= Nguyễn Chí Tuyến =

Vietnamese human rights activist (born 1974)

Nguyễn Chí Tuyến (born 1974), also known as Anh Chí, is a Vietnamese human rights activist. He first came to prominence as one of the founding members of No-U FC, an association football club that was founded in protest against China's territorial claims on maritime areas claimed by Vietnam in the South China Sea. He later went on to become an environmental activist and a noted critic of the Communist Party of Vietnam.

== Activism ==

=== No-U FC ===
In 2011, Tuyến protested for the first time following an incident where Chinese patrol boats cut the cables of a Vietnamese ship in the South China Sea. The protest was met with harassment from the police, as well as the mass arrest of protesters, including Tuyến. He subsequently became a founding member of No-U FC, a football club based in Hanoi established in part due to football being legal in Vietnam and met with less hostility from the authorities than protesting. No-U FC was critical of the Communist Party of Vietnam's close relationship and dependence on the Chinese Communist Party, which it felt prevented the Vietnamese government from challenging its Chinese counterpart's claims in the South China Sea, including the Paracel Islands and the Spratly Islands. In addition to its protests against Chinese expansion, through No-U FC, Tuyến also committed charitable acts, including building schools in rural areas of Vietnam and offering support to victims of natural disasters in the country.
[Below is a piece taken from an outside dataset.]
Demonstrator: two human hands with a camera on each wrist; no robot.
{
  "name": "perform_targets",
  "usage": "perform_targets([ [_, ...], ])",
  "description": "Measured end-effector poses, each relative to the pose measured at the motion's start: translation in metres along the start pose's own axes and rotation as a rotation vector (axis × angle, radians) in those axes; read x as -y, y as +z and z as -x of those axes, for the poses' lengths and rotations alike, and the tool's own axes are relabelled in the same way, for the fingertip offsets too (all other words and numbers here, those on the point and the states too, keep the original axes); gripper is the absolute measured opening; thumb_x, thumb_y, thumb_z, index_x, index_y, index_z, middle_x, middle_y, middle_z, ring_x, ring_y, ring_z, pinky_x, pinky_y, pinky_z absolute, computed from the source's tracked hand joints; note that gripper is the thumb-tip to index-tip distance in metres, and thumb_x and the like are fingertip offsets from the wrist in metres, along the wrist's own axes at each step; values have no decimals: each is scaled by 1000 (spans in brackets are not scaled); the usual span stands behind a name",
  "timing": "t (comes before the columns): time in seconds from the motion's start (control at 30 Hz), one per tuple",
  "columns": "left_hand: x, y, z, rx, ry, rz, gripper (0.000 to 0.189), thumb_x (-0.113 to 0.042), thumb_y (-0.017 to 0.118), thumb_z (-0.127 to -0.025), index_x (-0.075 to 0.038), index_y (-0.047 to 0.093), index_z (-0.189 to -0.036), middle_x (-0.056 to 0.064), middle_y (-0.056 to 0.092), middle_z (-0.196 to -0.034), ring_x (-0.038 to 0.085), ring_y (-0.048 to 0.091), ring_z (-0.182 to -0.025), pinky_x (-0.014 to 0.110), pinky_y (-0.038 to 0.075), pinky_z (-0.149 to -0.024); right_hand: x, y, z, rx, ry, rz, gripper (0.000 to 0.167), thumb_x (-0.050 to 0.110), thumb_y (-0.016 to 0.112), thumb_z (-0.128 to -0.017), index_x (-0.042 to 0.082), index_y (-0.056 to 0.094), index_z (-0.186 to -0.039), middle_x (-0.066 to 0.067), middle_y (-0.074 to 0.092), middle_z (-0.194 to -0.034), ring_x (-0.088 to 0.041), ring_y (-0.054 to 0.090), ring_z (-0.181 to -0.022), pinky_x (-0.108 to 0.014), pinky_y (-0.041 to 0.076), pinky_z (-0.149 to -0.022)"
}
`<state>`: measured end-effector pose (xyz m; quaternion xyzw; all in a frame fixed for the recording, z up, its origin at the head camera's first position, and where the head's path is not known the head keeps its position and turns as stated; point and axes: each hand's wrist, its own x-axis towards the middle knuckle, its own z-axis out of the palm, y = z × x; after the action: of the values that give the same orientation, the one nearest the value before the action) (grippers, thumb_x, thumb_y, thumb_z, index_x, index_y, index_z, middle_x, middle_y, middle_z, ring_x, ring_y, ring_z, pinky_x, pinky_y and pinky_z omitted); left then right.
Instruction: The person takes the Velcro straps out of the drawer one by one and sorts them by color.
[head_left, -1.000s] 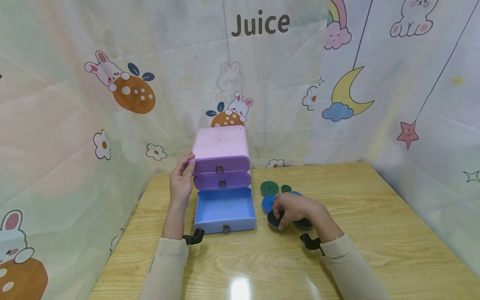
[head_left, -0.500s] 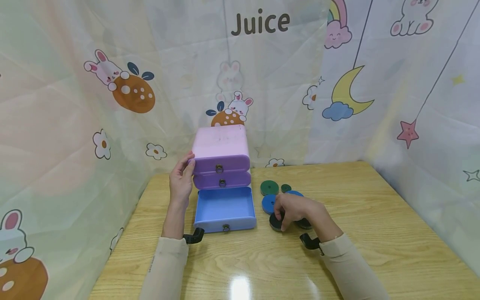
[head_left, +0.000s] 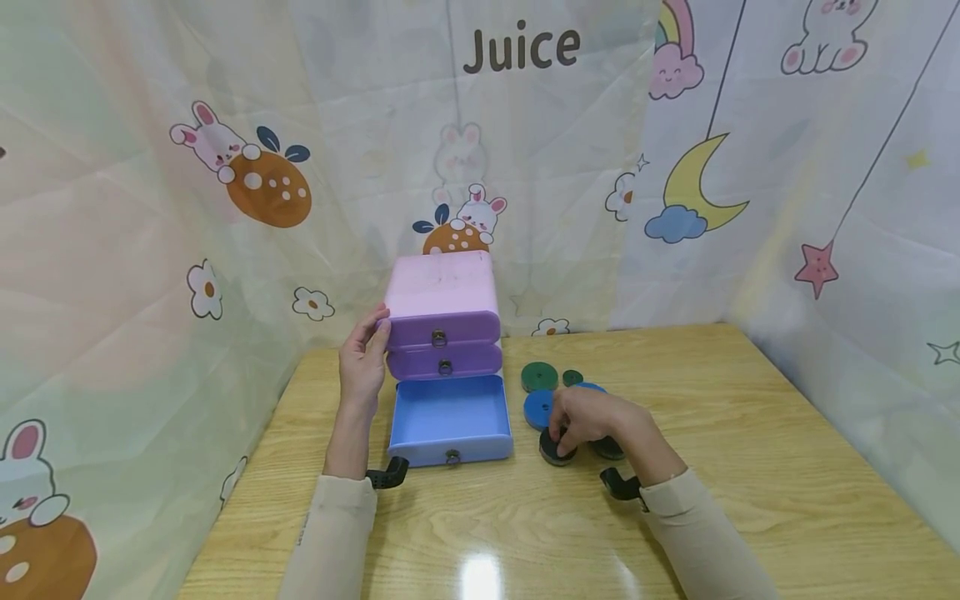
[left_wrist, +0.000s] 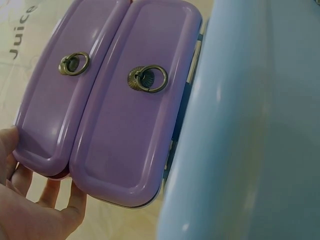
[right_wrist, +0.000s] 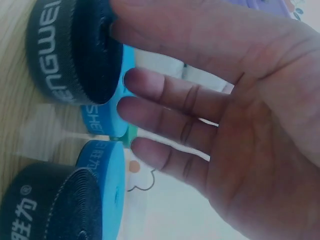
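Observation:
A pink drawer cabinet (head_left: pixel 441 283) has two purple drawers (head_left: pixel 450 331) pushed in and a blue bottom drawer (head_left: pixel 450 412) pulled far out with nothing in it. At its upper left front corner my left hand (head_left: pixel 362 367) grips the edge, thumb on the top purple front and fingers behind it. My right hand (head_left: pixel 596 417) reaches down over a black roll of hook-and-loop tape (head_left: pixel 553 457), thumb and index finger pinching at its upper face. In the right wrist view the other three fingers (right_wrist: pixel 160 117) stretch out, apart from this roll. White lettering runs round its side.
A second black roll (head_left: pixel 609 451) sits under my right wrist, partly covered. Behind are two blue rolls (head_left: pixel 536 410), one mostly hidden by the hand, then a large green roll (head_left: pixel 536 378) and a small green one (head_left: pixel 573 378). A printed cloth encloses the wooden table (head_left: pixel 720 467).
The black roll under my right fingers has shifted slightly right and toward me, away from the blue roll. My left hand and the cabinet stay where they were.

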<state>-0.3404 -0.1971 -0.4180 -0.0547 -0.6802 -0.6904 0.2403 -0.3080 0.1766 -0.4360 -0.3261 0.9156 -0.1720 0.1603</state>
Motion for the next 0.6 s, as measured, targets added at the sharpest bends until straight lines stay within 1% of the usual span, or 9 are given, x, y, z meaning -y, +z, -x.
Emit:
perform_targets([
  [0.03, 0, 0, 0, 0, 1, -1, 35, -35, 63, -104, -19, 69, -136, -10, 57, -153, 11, 49, -145, 41, 48, -117, 0, -1, 0, -4, -6, -8, 14, 16, 91, -80, 18, 83, -92, 5, 65, -99, -11, 53, -78, -26, 50, -65],
  [0.13, 0, 0, 1, -1, 3, -3, 35, -35, 63, -104, -19, 69, -136, -10, 57, -153, 12, 49, -145, 40, 48, -116, 1, -3, -1, -20, -40, -23, 29, 15, 90, -82, 13, 82, -110, 0, 70, -105, -13, 59, -84, -28, 54, -70],
  [0.23, 0, 0, 1, -2, 4, -1, 36, -35, 64, -104, -18, 69, -135, -9, 57, -153, 13, 49, -146, 40, 48, -116, 3, -5, -1, -67, -74, -28, 37, 15, 86, -86, 9, 77, -122, -6, 73, -115, -20, 66, -94, -32, 59, -79],
  [0.33, 0, 1, 1, -5, 1, -3, 36, -35, 64, -104, -19, 69, -135, -9, 57, -154, 14, 49, -146, 40, 48, -116, 6, -7, -3, -167, -121, -20, 31, 12, 75, -96, 5, 73, -126, -10, 73, -121, -26, 69, -106, -39, 61, -89],
  [0.4, 0, 1, 1, -7, 0, -10, 36, -36, 65, -103, -20, 69, -135, -9, 57, -154, 14, 49, -146, 42, 48, -117, 9, -8, -6, -247, -156, -9, 27, 11, 65, -103, 3, 71, -128, -12, 73, -122, -28, 69, -111, -44, 60, -94],
  [0.47, 0, 1, 1, -8, 1, -16, 36, -38, 65, -103, -21, 69, -134, -10, 57, -153, 14, 49, -146, 42, 48, -116, 11, -9, -9, -321, -181, -1, 26, 9, 57, -107, 3, 70, -128, -11, 73, -122, -27, 70, -113, -46, 59, -98],
  [0.53, 0, 1, 1, -7, 4, -18, 36, -39, 64, -103, -22, 69, -134, -11, 57, -153, 13, 50, -146, 43, 49, -116, 13, -10, -11, -367, -179, -8, 27, 10, 53, -109, 5, 70, -129, -8, 74, -121, -25, 70, -113, -46, 59, -100],
  [0.6, 0, 1, 1, -8, 4, -16, 35, -39, 64, -103, -22, 70, -134, -12, 57, -153, 13, 50, -145, 43, 49, -116, 17, -11, -11, -391, -173, -24, 27, 12, 52, -109, 6, 69, -130, -6, 74, -120, -23, 70, -113, -45, 59, -100],
])
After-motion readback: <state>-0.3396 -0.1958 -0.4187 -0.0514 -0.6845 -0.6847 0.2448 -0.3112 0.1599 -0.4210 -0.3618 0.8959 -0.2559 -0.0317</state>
=== Anh Chí Râu Đen and AC Media ===
Tuyến was a prolific and prominent user of social media, utilising YouTube and Facebook, where he operated under the pseudonym Anh Chí. His YouTube channel, Anh Chí Râu Đen, produced over 1600 videos on socio-economic issues in Vietnam, and had 98, 000 subscribers as of March 2024, though Tuyến had stopped posting regular videos for unknown reasons in 2022. He subsequently created a second channel, AC Media, which focused on reporting on the Russo-Ukrainian war, and had over 1000 videos and 60,000 subscribers.

Tuyến was critical of the Vietnamese government's inaction towards environmental issues and reported on this on his channels. In 2015, he successful challenged the Hanoi People's Council's plan to fell 6700 trees in the city. In 2016, Tuyến protested waste materials that were being discharged into the sea off Hà Tĩnh by the Taiwanese-owned Formosa Ha Tinh Steel, which had caused the 2016 Vietnam marine life disaster.
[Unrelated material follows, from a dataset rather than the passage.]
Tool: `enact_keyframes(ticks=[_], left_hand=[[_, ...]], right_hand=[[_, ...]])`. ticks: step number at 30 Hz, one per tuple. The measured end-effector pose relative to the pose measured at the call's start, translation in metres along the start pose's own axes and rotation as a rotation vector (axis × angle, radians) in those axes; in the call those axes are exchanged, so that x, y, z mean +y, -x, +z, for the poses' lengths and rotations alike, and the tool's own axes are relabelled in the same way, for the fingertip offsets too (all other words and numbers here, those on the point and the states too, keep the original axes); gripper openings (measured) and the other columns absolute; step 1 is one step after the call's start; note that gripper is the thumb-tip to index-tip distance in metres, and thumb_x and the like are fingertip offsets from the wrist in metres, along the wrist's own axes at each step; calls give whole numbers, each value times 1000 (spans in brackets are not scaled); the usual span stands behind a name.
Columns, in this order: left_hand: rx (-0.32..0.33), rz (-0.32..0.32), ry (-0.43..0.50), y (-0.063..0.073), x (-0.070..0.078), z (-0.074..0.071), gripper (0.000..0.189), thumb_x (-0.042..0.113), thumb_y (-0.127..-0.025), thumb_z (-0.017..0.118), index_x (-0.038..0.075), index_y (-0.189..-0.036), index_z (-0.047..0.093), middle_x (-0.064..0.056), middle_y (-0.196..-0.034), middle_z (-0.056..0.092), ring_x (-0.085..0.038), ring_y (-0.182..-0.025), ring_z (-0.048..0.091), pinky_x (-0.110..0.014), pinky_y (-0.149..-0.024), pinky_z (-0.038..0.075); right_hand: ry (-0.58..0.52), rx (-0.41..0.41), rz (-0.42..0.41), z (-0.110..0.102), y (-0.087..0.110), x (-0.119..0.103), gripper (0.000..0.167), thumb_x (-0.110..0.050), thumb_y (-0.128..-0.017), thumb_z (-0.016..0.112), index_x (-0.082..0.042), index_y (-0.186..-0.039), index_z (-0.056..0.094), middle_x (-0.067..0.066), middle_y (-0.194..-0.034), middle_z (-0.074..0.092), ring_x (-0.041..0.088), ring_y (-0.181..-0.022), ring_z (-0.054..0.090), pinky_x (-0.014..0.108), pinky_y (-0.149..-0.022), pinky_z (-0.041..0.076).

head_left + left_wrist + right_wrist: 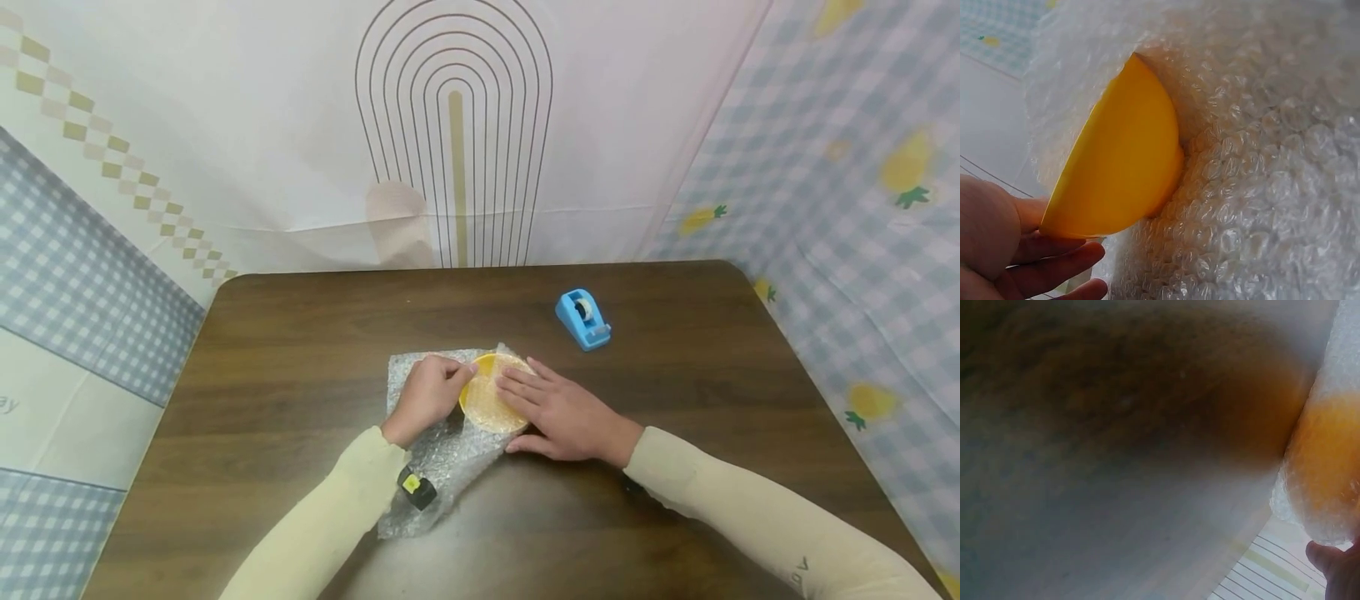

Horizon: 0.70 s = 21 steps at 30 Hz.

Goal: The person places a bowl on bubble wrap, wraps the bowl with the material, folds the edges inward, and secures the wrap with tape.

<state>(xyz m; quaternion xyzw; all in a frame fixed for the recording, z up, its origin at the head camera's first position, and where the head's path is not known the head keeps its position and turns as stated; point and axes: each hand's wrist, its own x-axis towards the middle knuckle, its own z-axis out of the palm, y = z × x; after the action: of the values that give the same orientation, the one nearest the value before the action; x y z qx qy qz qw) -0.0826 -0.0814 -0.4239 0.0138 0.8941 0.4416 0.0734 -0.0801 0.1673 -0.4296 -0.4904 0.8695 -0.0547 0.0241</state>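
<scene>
Bubble wrap (442, 467), bumpy, partly over round yellow bowl (1119, 156); left fingers (1054, 270) pinch bowl, right fingers (521, 390) straight atop.

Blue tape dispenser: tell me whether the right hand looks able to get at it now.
Likely yes: the blue tape dispenser sits beyond the right hand, with nothing visible between them. That hand rests on bubble wrap over the yellow bowl, though, so it would probably have to lift off first.

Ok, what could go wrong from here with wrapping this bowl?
The wrap might spring open if the right fingers, lying flat over it, lift. The bowl could slip, as the left fingers appear to pinch only its rim. Reaching for the tape dispenser, set apart from the wrap, may loosen things.
</scene>
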Motion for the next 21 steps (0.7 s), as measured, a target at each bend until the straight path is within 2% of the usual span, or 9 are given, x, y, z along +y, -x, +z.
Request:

Tuyến was also publicly supportive of other human rights activists, including Phạm Đoan Trang and Cấn Thị Thêu. He was a frequent critic of the Communist Party of Vietnam's oppression of pro-democracy activists, and met with international organisations, including a human rights delegation from the European Union in February 2017.

=== 2015 attack ===
Due to his activism, Tuyến has been the victim of police intimidation, harassment, house arrest, bans on international travel, arbitrary detention, and interrogations. Following the creation of No-U FC, Tuyến began to be regularly monitored by the Hanoi Police.

On 11 May 2015, five unidentified men beat Tuyến as he returned to his home in Hanoi after taking his son to school. Tuyến required hospitalisation and stitches for facial injuries stemming from the attack. The attack was reported to have been ordered by the Hanoi People's Council due to his public opposition to its tree-felling plans, as well as his criticisms of the Vietnamese government more generally.

=== 2024 arrest ===
In 2023, Tuyến was interviewed by police about videos he had posted several years earlier on his Anh Chí Râu Đen channel. He was subsequently banned from leaving Vietnam in January 2024 due to an ongoing "security agency investigation". On 28 February, Tuyến was invited to an interview with officers from the Hanoi Police, but did not attend due to feeling unwell. The following day, Tuyến was arrested at his home and charged with conducting "propaganda against the state", in breach of article 117 of Vietnam's penal code. He was ordered to serve four months' detention at Hanoi Detention Centre No. 2 while an investigation was carried out by authorities. His arrest occurred on the same day as two other prominent independent journalists.

==== Response ====
Human Rights Watch criticised Tuyến 's arrest, and the wider crackdown on activists by the Vietnamese government, pointing out that they had occurred just days after the country announced its candidacy for a second term on the United Nations Human Rights Council. The Committee to Project Journalists called on the government to immediately release Tuyến and other imprisoned activists, and for the charges against them to be dropped.

== Personal life ==
Tuyến was born in Mỹ Đức district in what was then North Vietnam, to a family that fought for the People's Army of Vietnam during the Vietnam War. Tuyến lived in Long Biên district of Hanoi, with his wife, Nguyễn Thị Ánh Tuyết, and their children. He worked as a Vietnamese teacher, as well as a translator and editor for Thế Giới Publishers.